I keep reading about the future of AI agents - specialized models for research, copywriting, design, each requiring its own prompt, its own review cycle, its own corrections. The demos show people orchestrating three different agents to produce a single PowerPoint slide. Twenty minutes of coordination for ten minutes of direct work.
This is the future they’re selling us: not the elimination of work, but its transformation into meta-work. Every knowledge worker becoming a middle manager, coordinating teams of specialized AI agents rather than doing the actual thinking. We’re witnessing what Dan Shipper recently described as a shift to an “allocation economy” - though I’d argue it’s more perverse than he suggests. We’re not just becoming resource allocators; we’re becoming middle managers in hierarchies of our own making, orchestrating intelligence we increasingly don’t understand.
The irony cuts deep. We built these tools to eliminate the coordination overhead that plagues modern organizations. Too many meetings, too much process, too many layers between idea and execution. Yet here we are, adding another layer - the human-to-AI translation layer, where every task requires its own little management hierarchy.
Consider what we’re actually doing when we use Claude Code or Cursor or any of these agent systems. We’re not programming anymore; we’re writing specifications for programmers. We’re not designing; we’re reviewing design proposals. We’re not writing; we’re editing drafts from entities that never quite understand what we meant. The promise was direct manipulation of ideas through natural language. The reality is indirect manipulation through an intermediary that requires constant supervision.

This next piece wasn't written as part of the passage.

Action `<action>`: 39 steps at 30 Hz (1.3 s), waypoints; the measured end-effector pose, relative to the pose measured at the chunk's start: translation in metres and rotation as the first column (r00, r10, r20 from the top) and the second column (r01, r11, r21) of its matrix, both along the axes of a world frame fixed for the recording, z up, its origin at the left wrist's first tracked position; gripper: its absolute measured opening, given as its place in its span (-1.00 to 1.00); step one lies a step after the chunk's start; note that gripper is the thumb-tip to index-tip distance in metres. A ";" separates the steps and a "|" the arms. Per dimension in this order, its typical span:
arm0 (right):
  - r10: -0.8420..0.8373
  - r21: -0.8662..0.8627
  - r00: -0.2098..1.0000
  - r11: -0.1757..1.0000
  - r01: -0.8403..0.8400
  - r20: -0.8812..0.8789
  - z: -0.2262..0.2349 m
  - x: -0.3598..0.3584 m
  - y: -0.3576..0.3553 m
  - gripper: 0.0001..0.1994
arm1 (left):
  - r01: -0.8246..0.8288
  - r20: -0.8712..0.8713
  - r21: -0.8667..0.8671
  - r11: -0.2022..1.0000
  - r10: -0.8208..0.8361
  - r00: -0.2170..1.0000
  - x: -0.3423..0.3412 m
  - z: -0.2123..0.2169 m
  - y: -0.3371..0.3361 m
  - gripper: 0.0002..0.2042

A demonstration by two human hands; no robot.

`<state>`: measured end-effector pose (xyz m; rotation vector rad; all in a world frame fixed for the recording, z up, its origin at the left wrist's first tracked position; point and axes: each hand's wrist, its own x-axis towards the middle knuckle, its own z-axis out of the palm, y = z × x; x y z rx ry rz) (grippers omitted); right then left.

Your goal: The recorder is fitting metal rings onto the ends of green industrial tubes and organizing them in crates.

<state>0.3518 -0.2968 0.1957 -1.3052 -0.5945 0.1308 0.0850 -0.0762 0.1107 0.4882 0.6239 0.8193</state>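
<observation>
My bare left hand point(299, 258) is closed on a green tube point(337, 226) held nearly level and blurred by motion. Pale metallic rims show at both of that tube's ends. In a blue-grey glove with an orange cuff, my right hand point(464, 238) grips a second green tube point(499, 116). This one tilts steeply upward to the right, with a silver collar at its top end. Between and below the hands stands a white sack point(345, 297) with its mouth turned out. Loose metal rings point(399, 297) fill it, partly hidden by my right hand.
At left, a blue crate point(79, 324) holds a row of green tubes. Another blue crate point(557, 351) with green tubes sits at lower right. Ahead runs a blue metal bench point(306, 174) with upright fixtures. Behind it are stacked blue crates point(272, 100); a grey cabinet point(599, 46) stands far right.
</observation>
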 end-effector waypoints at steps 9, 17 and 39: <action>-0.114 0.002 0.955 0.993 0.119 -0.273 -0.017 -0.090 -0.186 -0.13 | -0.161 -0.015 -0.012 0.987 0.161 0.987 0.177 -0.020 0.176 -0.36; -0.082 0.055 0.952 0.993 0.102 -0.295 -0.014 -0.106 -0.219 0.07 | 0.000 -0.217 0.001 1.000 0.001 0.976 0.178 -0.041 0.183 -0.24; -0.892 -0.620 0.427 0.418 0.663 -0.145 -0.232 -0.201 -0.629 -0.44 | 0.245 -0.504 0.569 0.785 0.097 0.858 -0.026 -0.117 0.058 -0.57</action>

The shift reveals something uncomfortable about the nature of expertise. What we called “skill” was really two things intertwined: knowing what to do and knowing how to do it. AI agents are surprisingly good at the “how” - they can write syntactically correct code, grammatically proper sentences, structurally sound arguments. But the “what” remains stubbornly human. So we’ve split the atom of expertise, and in doing so, created a new kind of work: the endless specification of what we want, the constant course correction of agents that can execute brilliantly in the wrong direction.
This isn’t entirely new. Software development has been moving this way for decades. We went from assembly to C to Python to no-code platforms, each step abstracting away the “how” and focusing on the “what.” But there’s something different about delegating to AI. When you use a higher-level programming language, you’re still thinking in computational terms. When you delegate to an AI agent, you’re thinking in management terms: How do I specify this task? How do I quality-check the output? How do I provide feedback that will improve the next iteration?
The allocation economy Shipper describes isn’t just about using AI tools. It’s about a fundamental shift in what human work means. We’re all becoming prompt managers, our value measured not by what we can produce but by how effectively we can direct production. The carpenter becomes the foreman. The writer becomes the editor. The programmer becomes the architect who never touches code.
There’s a deeper anxiety here about what happens to craft. When you delegate the actual making to AI agents, you lose the feedback loop between hand and mind that defines mastery. The potter who never touches clay, directing an AI to shape it instead, loses something essential - not just the physical skill, but the way that skill informd their aesthetic judgment. How do you develop taste without developing technique? How do you know what’s possible without knowing what’s difficult?
Perhaps this is temporary. Perhaps we’re in an awkward adolescent phase where the tools aren’t quite good enough to work without supervision, but not bad enough to abandon. Perhaps future AI agents will be so capable that management becomes unnecessary - they’ll intuit what we want without elaborate prompting, course-correct without feedback, produce excellence without revision.
But I doubt it. Management exists not because human workers are incompetent, but because the gap between intention and execution is irreducible. Someone has to hold the vision. Someone has to make the trade-offs. Someone has to say “good enough” or “try again.” These aren’t failures of capability; they’re the essence of judgment.
So we’re all becoming middle managers, whether we wanted to or not. The question isn’t whether this is good or bad - it’s already happening. The question is what we do with this new role. Do we become better at articulating vision? Do we develop new languages for specifying intent? Do we find ways to maintain craft knowledge even as we delegate the crafting?
Or do we just accept that everyone gets a team now, even if that team is made of code, and the future of work is an endless series of status meetings with entities that never get tired, never push back, and never quite understand what we really meant?
Watch the demos carefully and you’ll notice something: they never save the prompts. Each interaction starts fresh, the entire management process repeated from scratch. Even our meta-work is becoming disposable.
P.S. Writing this required its own little management hierarchy - prompting Claude, reviewing drafts, redirecting when anecdotes rang false. The medium is the message: even critiquing the allocation economy requires allocating. There’s no outside anymore, only different depths of delegation.